We live in a world whose political organisation in no way corresponds with the way we live our lives. This is true ecologically. It may be a cliché but it is plainly evident that the Earth’s atmosphere is not divided by national boundaries. Greenhouse gases cause the same degree of global warming no matter where they are produced. It is also true economically. Living beings are tied to one another through a cycle of capitalist production and consumption, one given force by past and present practices of expropriation and exploitation. It is also true socially. We are both attached and reliant to people and other living beings outside of whatever national boundaries we find ourselves in.

Yet, we have a political system of nation-states that divides us from each other on the basis of nationality. We have nation-states that claim land and air and water as their sovereign territory, that claim people, other animals and plants as theirs, that claim to have the exclusive power to determine who enters their national space and under what conditions. The consequences of this system are enormous. Which of the world’s nation-states one is a citizen of matters. The economist Branko Milanovic has argued that, today, almost three-quarters of global inequality is due to one’s national citizenship. As such, nationals in a Rich World nation-state are provided with what he calls a ‘citizenship rent’.

Nicosia, 2019 (Image by Ittmust on flickr)

Now, national citizenship matters because nation-states across this international system limit its obtainment. As Benedict Anderson pointed out in his book, Imagined Communities (1983), the national organisation of society is one in which the political community is always imagined as a limited community. Because no nation encompasses all the world’s people, nor wants to, immigration and citizenship controls become crucial technologies for nation-making (and nation-maintaining) strategies. They are also key technologies for implementing a racist global apartheid, which, like the South African apartheid of the mid-to-late-20th century, is based on citizenship.

The process of nationalising state sovereignty and putting in place an exclusionary regime based on national citizenship began in the Americas in the 19th century. By the 1960s, the national form of state sovereignty had become the dominant form. It is at this point that we can say that a new global order emerged, one that I call the Postcolonial New World Order.

Postcolonialism is not to be confused with decolonisation. Instead, postcolonialism marks the end of the political legitimacy of imperial-state sovereignty and the beginning of the hegemony of national forms of state sovereignty. In a postcolonial system of governance, people across the world are defined as part of separated ‘nations’ and ruled through the combined operations of nation-state sovereignty, international bodies and the global circulation of capital.
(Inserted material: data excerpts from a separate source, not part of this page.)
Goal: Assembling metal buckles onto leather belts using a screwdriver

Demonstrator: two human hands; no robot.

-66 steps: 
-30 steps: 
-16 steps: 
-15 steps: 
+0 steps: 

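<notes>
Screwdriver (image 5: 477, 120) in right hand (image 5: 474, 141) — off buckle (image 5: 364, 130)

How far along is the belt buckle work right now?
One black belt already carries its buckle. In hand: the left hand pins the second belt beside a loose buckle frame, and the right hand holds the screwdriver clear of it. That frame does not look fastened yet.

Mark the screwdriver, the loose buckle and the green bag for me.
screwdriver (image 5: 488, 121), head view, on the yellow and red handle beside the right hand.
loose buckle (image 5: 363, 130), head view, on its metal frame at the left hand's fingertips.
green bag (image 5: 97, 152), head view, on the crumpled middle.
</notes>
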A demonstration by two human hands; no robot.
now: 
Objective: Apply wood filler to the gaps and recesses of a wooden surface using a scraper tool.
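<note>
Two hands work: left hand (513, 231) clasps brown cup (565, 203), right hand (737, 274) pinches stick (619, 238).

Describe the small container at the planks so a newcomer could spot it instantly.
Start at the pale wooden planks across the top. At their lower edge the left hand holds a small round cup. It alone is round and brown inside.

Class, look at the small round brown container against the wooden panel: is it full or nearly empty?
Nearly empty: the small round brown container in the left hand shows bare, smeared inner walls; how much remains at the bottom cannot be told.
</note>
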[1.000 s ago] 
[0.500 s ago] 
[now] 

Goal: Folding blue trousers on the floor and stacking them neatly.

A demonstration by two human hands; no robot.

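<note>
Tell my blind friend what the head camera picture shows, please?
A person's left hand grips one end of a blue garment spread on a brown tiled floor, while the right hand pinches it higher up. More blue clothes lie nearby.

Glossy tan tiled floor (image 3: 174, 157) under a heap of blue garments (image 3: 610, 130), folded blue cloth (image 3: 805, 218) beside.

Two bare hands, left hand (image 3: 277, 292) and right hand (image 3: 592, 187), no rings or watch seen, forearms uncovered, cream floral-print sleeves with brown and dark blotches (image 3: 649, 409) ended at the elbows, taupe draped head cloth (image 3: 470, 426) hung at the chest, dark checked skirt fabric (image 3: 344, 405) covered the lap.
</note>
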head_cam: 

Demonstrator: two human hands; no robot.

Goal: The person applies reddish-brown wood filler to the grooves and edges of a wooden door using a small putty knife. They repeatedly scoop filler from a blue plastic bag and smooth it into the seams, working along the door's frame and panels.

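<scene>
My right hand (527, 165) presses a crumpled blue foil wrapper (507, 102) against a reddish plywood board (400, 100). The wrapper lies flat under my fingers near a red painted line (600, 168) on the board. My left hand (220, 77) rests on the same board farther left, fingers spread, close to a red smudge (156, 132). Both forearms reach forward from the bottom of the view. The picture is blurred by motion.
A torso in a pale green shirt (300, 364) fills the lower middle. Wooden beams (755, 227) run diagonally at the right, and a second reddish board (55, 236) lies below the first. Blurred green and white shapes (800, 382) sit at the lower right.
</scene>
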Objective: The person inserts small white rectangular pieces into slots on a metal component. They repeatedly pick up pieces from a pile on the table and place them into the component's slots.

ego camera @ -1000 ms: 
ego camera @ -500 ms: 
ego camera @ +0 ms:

After the Second World War, with astonishing speed, the near-global space of imperial-states was mostly nationalised. Between 1945 and 1960 alone, three dozen new nation-states in Asia and Africa were granted either a restricted autonomy or outright independence from empires. In the 1960s, the two most powerful imperial-states entering the Second World War —the British and the French—lost the vast majority of their global empires and nationalised the sovereignty of their imperial metropoles. Like the other nation-states formed before them, each marked their newfound national form of sovereignty with new citizenship and immigration controls.

For those colonised people who did not obtain ‘their own’ national territorial sovereignty, the demand for it continues to define their struggles. For many who identify – and have been identified – as Hawaiians or Mohawks, Armenians or Kurds, Palestinians or Kashmiris, their anti-colonial struggles are often framed as struggles for ‘national liberation’. It is thus clear that in the Postcolonial New World Order being a member of a nation in possession of territorial sovereignty is the thing to be(come). This is not an accident.

In its 1945 founding charter, the UN enshrined the recognition of the right of national self-determination as the bedrock of international law. That is, those people who could successfully claim to being a ‘nation’ were recognised as having the right to national sovereignty. All those people who either did not want to organise themselves as ‘nations’ or could not convincingly do so were regarded as ‘minorities’. Hostility to these ‘minorities’ and to those people who moved from one nationalised territory to another – that is, migrants – was bred in the bone of the UN charter. With its declaration of the rights of nations to self-determination, it would not and could not – account for the rights of all those people who were not the People of the nation – in other words, those who were seen to be ‘people out of place’. The UN Charter thus stood in stark contrast to how many people actually lived, and certainly in stark contrast to the reality of the immediate post- Second World War experience of mass movement of people.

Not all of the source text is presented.